Step by step solution

01

Determine dependence

Event E1 and E2 are dependent events because the selection of a defective board (E1) affects the probability of the next board being defective (E2). This is due to the fact that the boards are chosen without replacement, reducing the total number of boards available for the second draw.
02

Calculate the probability of the complement of E1

To calculate \(P(E1^C)\), the probability of the first board selected is not defective, we need to know the total number of boards and the number of defective boards. The total number of boards is 5000, and the number of defective boards is 40. So there are 5000 - 40 = 4960 non-defective boards.
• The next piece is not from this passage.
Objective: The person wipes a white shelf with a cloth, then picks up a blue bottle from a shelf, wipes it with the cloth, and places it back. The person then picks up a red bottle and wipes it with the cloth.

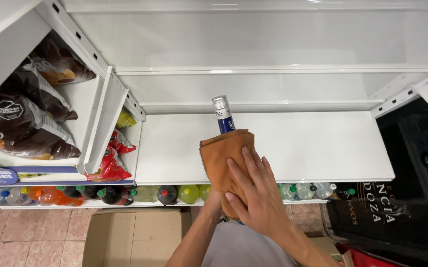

Thus \(P(E1^C) = \frac{4960}{5000} = 0.992\).
03

Compare conditional probabilities

The conditional probability \(P(E2 | E1)\), which is the probability of the second board being defective given that the first board is defective, is computed by \(P(E2 | E1) = \frac{39}{4999}\) (since after a defective PCB is picked, there are 39 defective PCB left out of 4999 total PCBs).The conditional probability \(P(E2 | E1^C)\), which is the probability of the second board being defective given that the first board is not defective, is computed by \(P(E2 | E1^C) = \frac{40}{4999}\) (since a non-defective PCB is picked first, there are still 40 defective PCBs left out of 4999 total PCBs). These two probabilities are almost but not quite equal.
04

Evaluate independence

Given that \(P(E2 | E1)\) and \(P(E2 | E1^C)\) are nearly equal, one might think that the events E1 and E2 are approximately independent. However, approximately independent is not a recognized condition in probability theory. E1 and E2 are either dependent or independent, and as identified in Step 1, they are dependent events.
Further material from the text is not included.